Salvador Viniegra y Lasso de la Vega (November 23, 1862 – April 29, 1915) was a Spanish historical painter and patron of the arts.

Biography
Born in Cádiz, Viniegra began studying law but soon decided to be a painter and entered the Escuela de Bellas Artes de Cádiz, where he was taught by Rámon Rodríguez Barcaza and José Pérez Jiménez. He concentrated initially on painting watercolors, and a series of works in that genre, which grew eventually into an album, earned him his first taste of public success, in 1877. In the following years, he won various painting prizes at regional exhibitions and traveled to Rome, where he devoted himself to the study of life drawing.

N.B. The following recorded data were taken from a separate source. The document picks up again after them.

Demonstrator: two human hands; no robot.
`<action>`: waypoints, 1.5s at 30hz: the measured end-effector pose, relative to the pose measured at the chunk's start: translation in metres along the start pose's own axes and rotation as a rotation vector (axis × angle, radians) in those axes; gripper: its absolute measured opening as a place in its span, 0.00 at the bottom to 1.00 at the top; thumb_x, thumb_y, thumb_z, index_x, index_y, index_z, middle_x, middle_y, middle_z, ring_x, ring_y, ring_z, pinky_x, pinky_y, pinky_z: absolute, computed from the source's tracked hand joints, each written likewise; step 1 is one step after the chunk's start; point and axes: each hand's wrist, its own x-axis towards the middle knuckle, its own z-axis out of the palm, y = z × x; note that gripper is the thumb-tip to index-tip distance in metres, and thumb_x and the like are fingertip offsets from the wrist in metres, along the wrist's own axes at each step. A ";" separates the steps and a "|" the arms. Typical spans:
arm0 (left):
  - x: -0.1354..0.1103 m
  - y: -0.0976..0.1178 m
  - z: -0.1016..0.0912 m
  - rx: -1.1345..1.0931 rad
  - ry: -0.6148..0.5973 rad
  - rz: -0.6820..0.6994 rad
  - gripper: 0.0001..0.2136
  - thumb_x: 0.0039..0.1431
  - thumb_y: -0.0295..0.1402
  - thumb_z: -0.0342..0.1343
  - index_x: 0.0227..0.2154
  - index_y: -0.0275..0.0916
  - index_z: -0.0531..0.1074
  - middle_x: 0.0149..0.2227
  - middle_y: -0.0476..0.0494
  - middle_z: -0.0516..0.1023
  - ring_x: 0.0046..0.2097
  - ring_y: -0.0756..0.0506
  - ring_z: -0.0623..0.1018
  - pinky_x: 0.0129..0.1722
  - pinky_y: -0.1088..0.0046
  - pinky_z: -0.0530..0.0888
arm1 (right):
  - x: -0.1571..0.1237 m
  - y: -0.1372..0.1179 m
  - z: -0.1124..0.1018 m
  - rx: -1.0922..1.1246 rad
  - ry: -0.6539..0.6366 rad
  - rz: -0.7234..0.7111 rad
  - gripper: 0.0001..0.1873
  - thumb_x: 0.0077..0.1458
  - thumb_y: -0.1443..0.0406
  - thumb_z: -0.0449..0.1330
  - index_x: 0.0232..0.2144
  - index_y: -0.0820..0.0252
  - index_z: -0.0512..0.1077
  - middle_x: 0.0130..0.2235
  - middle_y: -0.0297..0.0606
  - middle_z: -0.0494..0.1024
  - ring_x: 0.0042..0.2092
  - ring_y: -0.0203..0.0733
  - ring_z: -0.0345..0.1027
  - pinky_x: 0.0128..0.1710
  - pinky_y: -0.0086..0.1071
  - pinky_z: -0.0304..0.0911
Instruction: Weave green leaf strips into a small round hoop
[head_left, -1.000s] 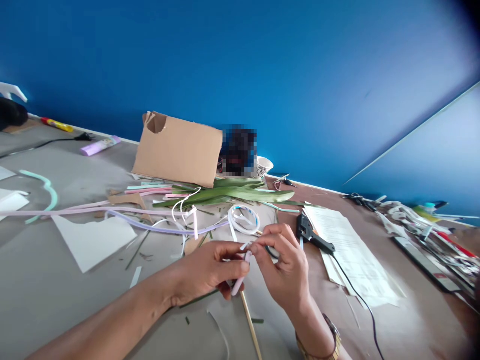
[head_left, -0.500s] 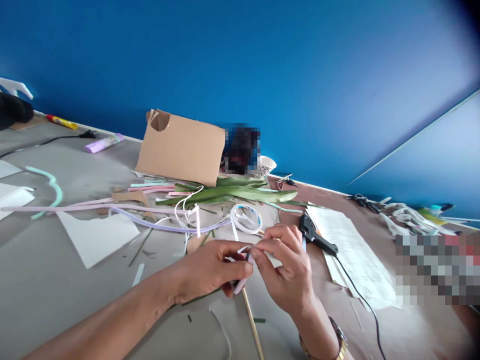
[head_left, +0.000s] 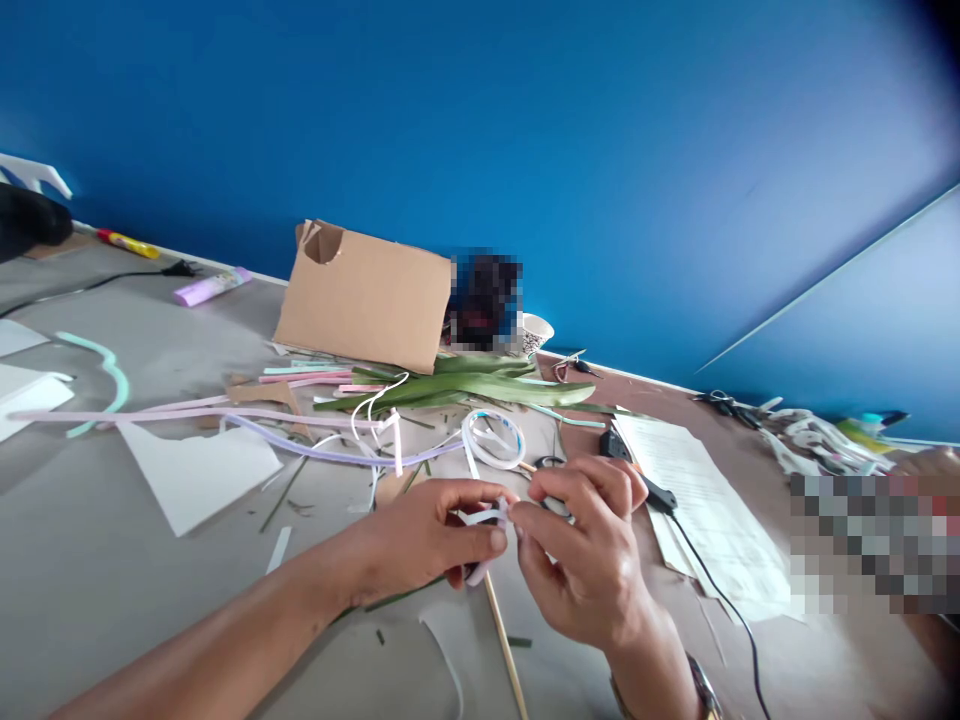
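Note:
My left hand [head_left: 450,525] is closed around a small pale pink strip [head_left: 480,573], its thumb and index finger at the strip's top. A narrow white strip [head_left: 480,517] crosses between that thumb and finger. From below the hand a thin wooden stick [head_left: 500,640] slants down to the bottom of the view; its upper end is hidden. My right hand [head_left: 585,550] has its fingertips pinched together against the edge of the strips. What lies between those fingertips is too small to make out. Partly behind the right hand are black-handled scissors [head_left: 555,500].
A roll of white tape [head_left: 493,440] lies beyond my hands, near long green leaves [head_left: 442,388] and a cardboard box [head_left: 364,295]. A black glue gun [head_left: 652,492] rests on printed sheets [head_left: 705,500] at right. Part of a person's hand [head_left: 934,465] shows at the right edge.
My right hand has shifted slightly right and turned, uncovering the scissors behind it. The white strip shows more plainly across the left fingers. A person's hand has appeared at the right edge.

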 end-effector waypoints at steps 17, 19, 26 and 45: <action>0.002 -0.006 -0.003 0.059 -0.148 0.053 0.13 0.54 0.35 0.57 0.43 0.39 0.75 0.27 0.53 0.66 0.25 0.53 0.66 0.27 0.75 0.66 | 0.012 0.007 -0.018 0.117 -0.262 -0.205 0.04 0.52 0.72 0.57 0.30 0.61 0.71 0.39 0.40 0.75 0.44 0.46 0.62 0.45 0.43 0.56; 0.001 -0.004 -0.003 0.091 -0.168 0.030 0.14 0.54 0.34 0.56 0.44 0.40 0.74 0.24 0.54 0.65 0.25 0.53 0.66 0.27 0.76 0.65 | 0.013 0.009 -0.021 0.129 -0.327 -0.260 0.06 0.53 0.73 0.55 0.30 0.62 0.71 0.35 0.39 0.76 0.41 0.43 0.63 0.43 0.40 0.58; -0.005 0.003 -0.001 0.126 -0.197 0.024 0.10 0.55 0.34 0.55 0.39 0.40 0.74 0.23 0.55 0.65 0.25 0.53 0.65 0.28 0.76 0.63 | 0.008 0.008 -0.025 0.050 -0.209 -0.476 0.09 0.55 0.74 0.53 0.31 0.66 0.73 0.36 0.46 0.77 0.38 0.44 0.67 0.39 0.40 0.64; -0.006 -0.001 0.001 0.141 -0.210 0.005 0.10 0.53 0.32 0.52 0.38 0.39 0.73 0.21 0.55 0.63 0.25 0.52 0.63 0.26 0.76 0.61 | 0.004 0.004 -0.028 0.068 -0.252 -0.520 0.10 0.54 0.75 0.53 0.33 0.71 0.74 0.36 0.51 0.78 0.39 0.47 0.70 0.37 0.42 0.68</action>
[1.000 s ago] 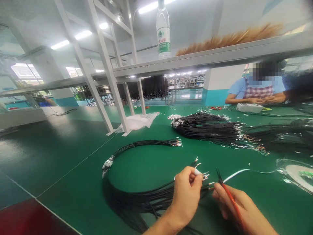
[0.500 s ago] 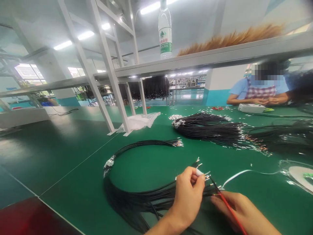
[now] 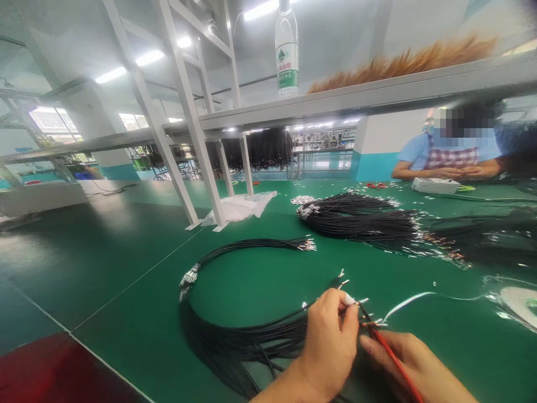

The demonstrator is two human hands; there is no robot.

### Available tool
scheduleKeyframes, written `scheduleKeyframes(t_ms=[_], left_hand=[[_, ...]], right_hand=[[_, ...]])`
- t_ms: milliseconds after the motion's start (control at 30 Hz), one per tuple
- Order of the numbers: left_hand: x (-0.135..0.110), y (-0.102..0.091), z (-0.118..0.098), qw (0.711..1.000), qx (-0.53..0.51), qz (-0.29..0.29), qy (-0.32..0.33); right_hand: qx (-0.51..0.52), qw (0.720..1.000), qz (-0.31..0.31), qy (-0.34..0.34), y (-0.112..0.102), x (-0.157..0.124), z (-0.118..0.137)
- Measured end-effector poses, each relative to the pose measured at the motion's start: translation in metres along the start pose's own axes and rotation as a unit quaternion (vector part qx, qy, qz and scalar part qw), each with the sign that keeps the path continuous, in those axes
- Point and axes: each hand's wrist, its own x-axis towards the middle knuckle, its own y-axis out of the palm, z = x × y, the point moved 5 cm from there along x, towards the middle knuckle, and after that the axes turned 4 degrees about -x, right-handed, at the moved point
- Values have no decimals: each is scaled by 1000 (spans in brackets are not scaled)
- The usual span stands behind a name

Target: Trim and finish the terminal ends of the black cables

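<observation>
My left hand [image 3: 331,338] is closed, thumb and fingers pinching the ends of several thin black cables [image 3: 235,336]. A small white piece shows at its fingertips; I cannot tell what it is. My right hand [image 3: 409,355] is closed around a slim red tool [image 3: 392,351] with a dark, narrow tip. That tip meets the cable ends just beside my left thumb. From there the cables curve left and round to a silvery bundled section [image 3: 188,277]. A thin white strip [image 3: 409,302] runs from near my right fingers toward a clear-wrapped reel.
The white reel [image 3: 520,302] lies at right on the green table [image 3: 138,313]. A larger black cable bundle [image 3: 356,218] lies farther back. Metal shelf legs [image 3: 210,184] stand by a plastic bag [image 3: 241,207]. Across the table sits a person [image 3: 451,154]. Red-handled scissors [image 3: 375,186] lie near the back edge.
The red tool's dark tip has moved down and closer to my left fingertips, in among the cable ends. My left hand has shifted slightly right and down. The view has also shifted a little.
</observation>
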Motion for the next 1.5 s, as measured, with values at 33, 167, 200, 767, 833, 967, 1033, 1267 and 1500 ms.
scheduleKeyframes(t_ms=[33,167,200,767,833,967,1033,1267,1500], left_hand=[[-1,0,0,1000,16,-3,11],[-2,-1,-6,997,52,-7,56],[-1,-1,-6,999,30,-1,39],[-2,3,-4,997,45,20,58],[2,4,4,990,-100,49,-83],[6,6,6,952,-219,106,-188],[9,4,5,950,-229,102,-186],[2,-2,-6,999,-30,36,14],[-17,14,-17,922,242,4,302]], right_hand=[[-5,1000,12,5,1,-1,1],[-31,999,16,2,-3,0,0],[-39,999,5,-10,-6,2,-2],[22,1000,17,-5,-5,-1,-1],[-11,1000,24,-11,-6,3,-3],[-96,995,6,-33,-14,11,-6],[-105,994,-8,-31,-19,13,-9],[7,997,-82,4,-35,3,0],[245,961,-127,-10,-25,-1,12]])
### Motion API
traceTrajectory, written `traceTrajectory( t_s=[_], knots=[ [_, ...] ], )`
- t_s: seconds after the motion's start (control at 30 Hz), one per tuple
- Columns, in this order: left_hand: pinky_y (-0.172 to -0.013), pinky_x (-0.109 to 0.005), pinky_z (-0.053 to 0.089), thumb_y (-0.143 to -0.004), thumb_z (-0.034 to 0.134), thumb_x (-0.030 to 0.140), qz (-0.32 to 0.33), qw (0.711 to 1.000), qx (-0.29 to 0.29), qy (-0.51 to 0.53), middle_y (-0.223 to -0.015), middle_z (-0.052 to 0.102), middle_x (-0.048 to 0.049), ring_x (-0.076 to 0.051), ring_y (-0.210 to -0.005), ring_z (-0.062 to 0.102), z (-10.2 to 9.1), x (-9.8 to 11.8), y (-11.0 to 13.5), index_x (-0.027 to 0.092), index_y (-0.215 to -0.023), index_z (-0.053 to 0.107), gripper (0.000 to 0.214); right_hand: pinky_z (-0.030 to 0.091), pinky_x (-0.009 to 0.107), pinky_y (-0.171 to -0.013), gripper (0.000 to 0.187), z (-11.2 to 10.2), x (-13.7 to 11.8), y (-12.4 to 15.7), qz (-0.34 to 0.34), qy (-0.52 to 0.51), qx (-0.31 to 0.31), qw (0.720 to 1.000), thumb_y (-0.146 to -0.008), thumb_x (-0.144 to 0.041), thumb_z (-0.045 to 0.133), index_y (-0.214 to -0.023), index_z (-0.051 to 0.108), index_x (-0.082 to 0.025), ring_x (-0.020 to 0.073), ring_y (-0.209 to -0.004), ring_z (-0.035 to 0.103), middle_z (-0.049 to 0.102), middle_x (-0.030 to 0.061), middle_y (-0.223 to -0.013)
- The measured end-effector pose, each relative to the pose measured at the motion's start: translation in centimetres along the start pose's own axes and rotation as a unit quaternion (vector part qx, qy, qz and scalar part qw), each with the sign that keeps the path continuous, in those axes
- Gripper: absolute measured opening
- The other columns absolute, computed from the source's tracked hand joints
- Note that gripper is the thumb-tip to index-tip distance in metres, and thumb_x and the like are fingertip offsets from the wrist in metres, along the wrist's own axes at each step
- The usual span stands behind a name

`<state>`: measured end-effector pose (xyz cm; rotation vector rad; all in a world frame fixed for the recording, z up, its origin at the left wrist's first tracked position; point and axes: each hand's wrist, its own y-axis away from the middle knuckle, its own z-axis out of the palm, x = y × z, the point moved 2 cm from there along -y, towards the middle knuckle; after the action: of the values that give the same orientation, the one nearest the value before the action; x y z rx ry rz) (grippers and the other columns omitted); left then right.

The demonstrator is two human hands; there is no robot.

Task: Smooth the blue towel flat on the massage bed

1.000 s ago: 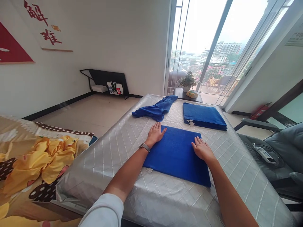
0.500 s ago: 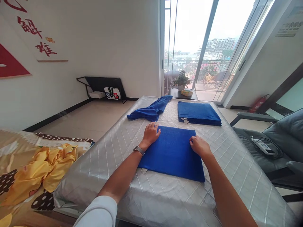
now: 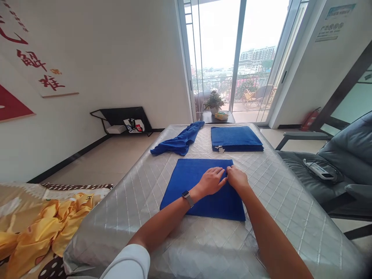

Returning to Spain in 1882, he competed that same year in the Exposición de Hernandéz, submitting the painting Un patio de Sevilla as his entry.  Later, another work of large proportions, La bendición de los campos en 1800, was exhibited at the Exposición Nacional de Madrid in 1887 and received the first prize in its category.

In 1890, he won a merit scholarship to study at the Academia Española de Bellas Artes in Rome where he resided until November 1896, and this Italian period marked the richest in his vast oeuvre. Displayed in Munich, Rome, and Budapest, his works were reproduced ceaselessly, making him one of the most popular painters in Europe. In 1897, La romería del Rocío was exhibited at the Sala Dante de Roma and at the Exposición Nacional de Bellas Artes de Madrid. It also appeared at the World's Fairs in 1898 in Munich and Vienna, where it won several gold medals. The painting continued its international tour when a Polish dealer agreed to exhibit it in various cities in Eastern Europe. Viniegra finally donated it to the Museo de Arte Moderno in Madrid in 1905.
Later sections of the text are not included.